AI open-source lip-sync solution testing: aigcpanel using wav2lip, latentSync, and MuseTalk.

Let’s talk about AI deployment

LatentSync 1.5 has a one-click Windows executable.

I tested it in an internet cafe with a GTX 4070 graphics card and my own P06-100 6GB SSD, and it worked perfectly, with relatively good performance.

MuseTalk is a new AI recommended by XAI and ChatGPT, and is said to be better than LatentSync.

However, MuseTalk doesn’t have a Windows executable or a one-click Windows executable.

I tried deploying a terminal using Python conda on Windows, and I also tried Python on Ubuntu Server. Deploying via conda failed repeatedly for various inexplicable reasons, just throwing errors. I have no idea how those who successfully deployed it online achieved their goals. After all, I’m a programmer with years of experience, yet I couldn’t get it to work.

I didn’t study wav2lip in detail. By the time I did, I had already discovered aigcpanel. It integrates mainstream large models, can be used offline, and has a GUI. So I used aigcpanel to test wav2lip, latentSync, and MuseTalk. Unfortunately, my graphics card’s processing power is too weak; a video of just a few seconds usually takes several hours to process.
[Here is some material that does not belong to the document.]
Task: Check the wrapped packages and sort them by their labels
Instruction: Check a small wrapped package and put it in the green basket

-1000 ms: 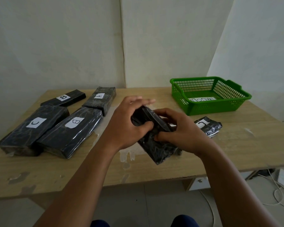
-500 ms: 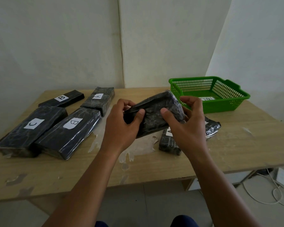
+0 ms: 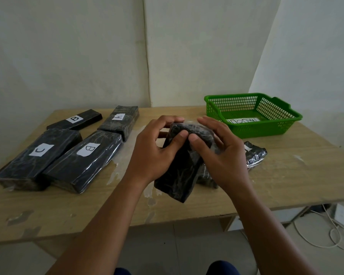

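Left hand and right hand both curled around the upper end of a black wrapped package, held tilted above the wooden table, labelled packages C, B at left, green basket at right rear.

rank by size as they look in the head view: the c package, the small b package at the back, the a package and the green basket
1. Green basket and C package: both look largest, too close to rank, and the C package lies nearer the camera.
2. A package.
3. Small B package: slimmest, though about as far back as the A package.
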### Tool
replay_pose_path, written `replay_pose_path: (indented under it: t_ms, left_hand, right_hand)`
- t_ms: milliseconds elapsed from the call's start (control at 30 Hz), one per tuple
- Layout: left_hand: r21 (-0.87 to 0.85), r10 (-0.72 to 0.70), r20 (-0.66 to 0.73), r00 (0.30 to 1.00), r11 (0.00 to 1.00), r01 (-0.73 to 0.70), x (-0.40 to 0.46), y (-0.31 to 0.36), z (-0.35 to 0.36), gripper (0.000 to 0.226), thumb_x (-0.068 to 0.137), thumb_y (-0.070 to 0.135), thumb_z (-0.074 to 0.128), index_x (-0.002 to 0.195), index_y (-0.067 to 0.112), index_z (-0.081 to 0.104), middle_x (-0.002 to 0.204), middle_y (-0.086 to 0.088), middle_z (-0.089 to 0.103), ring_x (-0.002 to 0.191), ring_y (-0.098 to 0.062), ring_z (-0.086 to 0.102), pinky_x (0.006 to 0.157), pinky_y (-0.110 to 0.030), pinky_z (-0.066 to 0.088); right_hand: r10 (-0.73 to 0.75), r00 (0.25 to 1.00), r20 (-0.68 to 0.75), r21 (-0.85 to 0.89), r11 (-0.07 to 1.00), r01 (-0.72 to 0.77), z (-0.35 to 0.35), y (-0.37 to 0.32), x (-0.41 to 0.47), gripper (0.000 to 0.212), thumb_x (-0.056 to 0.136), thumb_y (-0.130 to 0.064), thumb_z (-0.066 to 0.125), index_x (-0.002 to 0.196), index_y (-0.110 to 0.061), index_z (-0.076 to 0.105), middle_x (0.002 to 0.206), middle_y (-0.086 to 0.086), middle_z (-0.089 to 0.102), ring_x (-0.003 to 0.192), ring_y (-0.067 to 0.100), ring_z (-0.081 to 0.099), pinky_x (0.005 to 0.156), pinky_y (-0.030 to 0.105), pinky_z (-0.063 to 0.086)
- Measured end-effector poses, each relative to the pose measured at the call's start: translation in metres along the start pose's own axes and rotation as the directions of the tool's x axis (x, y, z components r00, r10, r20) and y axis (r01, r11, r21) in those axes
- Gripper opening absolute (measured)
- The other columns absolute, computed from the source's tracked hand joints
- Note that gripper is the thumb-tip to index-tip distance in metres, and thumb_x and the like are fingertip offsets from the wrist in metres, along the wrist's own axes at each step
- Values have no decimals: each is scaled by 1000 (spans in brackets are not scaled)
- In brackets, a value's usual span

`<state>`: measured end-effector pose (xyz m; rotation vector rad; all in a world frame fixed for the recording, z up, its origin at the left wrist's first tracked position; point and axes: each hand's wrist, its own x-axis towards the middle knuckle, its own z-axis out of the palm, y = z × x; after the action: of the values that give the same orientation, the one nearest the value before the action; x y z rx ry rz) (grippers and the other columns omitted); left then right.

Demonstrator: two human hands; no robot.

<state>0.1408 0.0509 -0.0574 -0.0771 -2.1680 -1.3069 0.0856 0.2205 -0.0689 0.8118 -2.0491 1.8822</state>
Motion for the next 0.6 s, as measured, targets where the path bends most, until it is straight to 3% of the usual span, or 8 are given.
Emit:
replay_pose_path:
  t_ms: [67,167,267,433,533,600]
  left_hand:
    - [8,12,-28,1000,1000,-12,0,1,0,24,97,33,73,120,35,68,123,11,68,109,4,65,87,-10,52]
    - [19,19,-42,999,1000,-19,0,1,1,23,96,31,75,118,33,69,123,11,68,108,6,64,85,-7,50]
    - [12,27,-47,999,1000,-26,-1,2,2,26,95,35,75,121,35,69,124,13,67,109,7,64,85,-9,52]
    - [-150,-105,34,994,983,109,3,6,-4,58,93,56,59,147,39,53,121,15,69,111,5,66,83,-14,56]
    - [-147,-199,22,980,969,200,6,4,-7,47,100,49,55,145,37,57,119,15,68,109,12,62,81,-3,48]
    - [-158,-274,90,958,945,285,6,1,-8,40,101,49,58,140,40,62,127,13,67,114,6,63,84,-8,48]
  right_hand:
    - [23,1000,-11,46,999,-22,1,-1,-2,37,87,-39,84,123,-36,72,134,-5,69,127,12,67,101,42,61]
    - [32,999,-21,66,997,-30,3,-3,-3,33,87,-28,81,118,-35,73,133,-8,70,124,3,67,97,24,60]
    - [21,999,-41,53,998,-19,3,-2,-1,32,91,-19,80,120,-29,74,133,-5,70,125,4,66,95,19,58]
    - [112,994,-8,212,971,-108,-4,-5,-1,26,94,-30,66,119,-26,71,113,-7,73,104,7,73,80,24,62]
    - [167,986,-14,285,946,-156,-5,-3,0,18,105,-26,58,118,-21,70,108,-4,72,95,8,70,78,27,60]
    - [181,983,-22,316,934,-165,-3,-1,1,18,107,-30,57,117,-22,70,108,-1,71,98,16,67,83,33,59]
GitHub address: https://github.com/modstart-lib/aigcpanel

Actual effect

LatentSync performs the best, but it’s also the most demanding. If a frame lacks a face or is blurry in 480p, it throws an error and stops processing immediately. It scores 85 points.

MuseTalk performs similarly to LatentSync, processing 480p video well. It scores around 75 points.
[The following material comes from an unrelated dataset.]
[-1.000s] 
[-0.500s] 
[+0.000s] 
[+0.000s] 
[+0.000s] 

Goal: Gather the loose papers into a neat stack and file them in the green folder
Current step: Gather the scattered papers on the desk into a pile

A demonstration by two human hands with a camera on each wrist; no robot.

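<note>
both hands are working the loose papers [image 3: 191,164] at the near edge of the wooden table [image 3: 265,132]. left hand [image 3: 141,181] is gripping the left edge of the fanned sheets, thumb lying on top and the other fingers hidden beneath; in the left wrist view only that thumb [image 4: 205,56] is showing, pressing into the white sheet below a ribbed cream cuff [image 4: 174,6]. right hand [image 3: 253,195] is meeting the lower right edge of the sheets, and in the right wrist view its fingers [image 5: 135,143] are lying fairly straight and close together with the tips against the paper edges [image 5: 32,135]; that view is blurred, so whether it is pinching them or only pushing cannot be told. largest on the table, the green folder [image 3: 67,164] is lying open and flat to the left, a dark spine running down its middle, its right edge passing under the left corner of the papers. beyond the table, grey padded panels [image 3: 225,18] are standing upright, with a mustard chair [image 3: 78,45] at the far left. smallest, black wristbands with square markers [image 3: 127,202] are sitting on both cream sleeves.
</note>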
Wav2lip performs the worst. Teeth are noticeably white, and the mouths are out of sync, creating a very unnatural feel. It scores around 35-50 points.

Why did I mention 480p processing?

Because my graphics card is a P106-100 6GB, it’s super old, doesn’t support AI acceleration, and has limited VRAM.
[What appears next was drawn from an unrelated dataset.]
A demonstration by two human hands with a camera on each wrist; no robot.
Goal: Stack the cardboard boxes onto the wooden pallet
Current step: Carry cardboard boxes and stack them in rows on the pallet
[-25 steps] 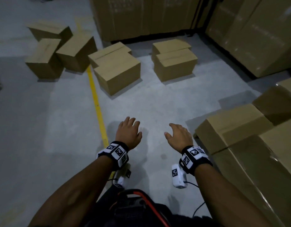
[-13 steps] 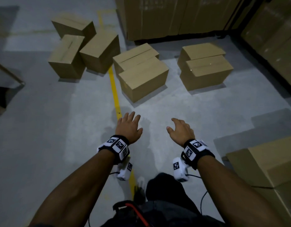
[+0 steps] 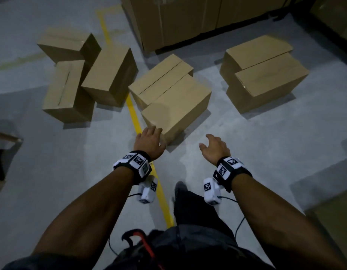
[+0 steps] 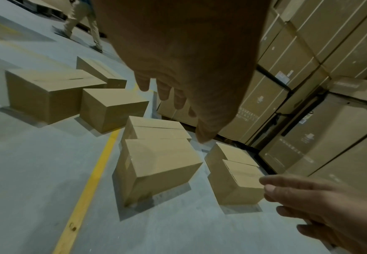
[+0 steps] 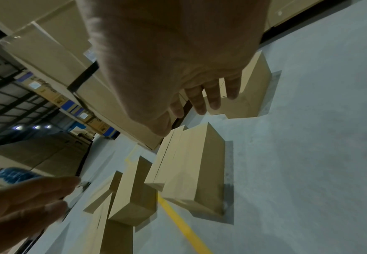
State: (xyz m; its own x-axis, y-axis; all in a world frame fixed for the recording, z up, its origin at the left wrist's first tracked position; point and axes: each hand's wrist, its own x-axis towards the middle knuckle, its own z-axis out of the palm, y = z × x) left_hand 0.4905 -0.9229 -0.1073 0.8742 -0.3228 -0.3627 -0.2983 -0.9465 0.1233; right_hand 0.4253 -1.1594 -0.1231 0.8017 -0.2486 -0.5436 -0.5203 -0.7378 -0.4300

A 1080p 18-second video takes MuseTalk 8 hours to process.

A 480p video takes MuseTalk 3 hours to process (later, I can use AI video over-resolution tools like Video2X Qt6 to upgrade the 480p to 1080p).

I’ve tested it; my computer takes 1 hour to over-resolution a 480p 18-second video to 1080p.

So I have two options:

One is a 1080p 18-second video (8 hours);

The other is a 480p 18-second video (3 hours + 080p over-resolution 1 hour), totaling 4 hours.

For a 1-minute video, multiply all times by 3.

Basically, I only need to process the video lip-sync and over-resolution overnight, and I can get a 1-minute 1080p video the next day.

Once I start earning revenue from YouTube, I’ll switch to a 3060. A 16GB RAM and a 4070 16G graphics card can increase processing speed by 5-10 times.

By the way, processing a 18-second 480p video using wav2lip takes 6 minutes, but the quality is indeed difficult to achieve.

Some ideas

I spent several days deploying MuseTalk, but thankfully I found AIGCpanel, which allows direct use of the GUI on Windows.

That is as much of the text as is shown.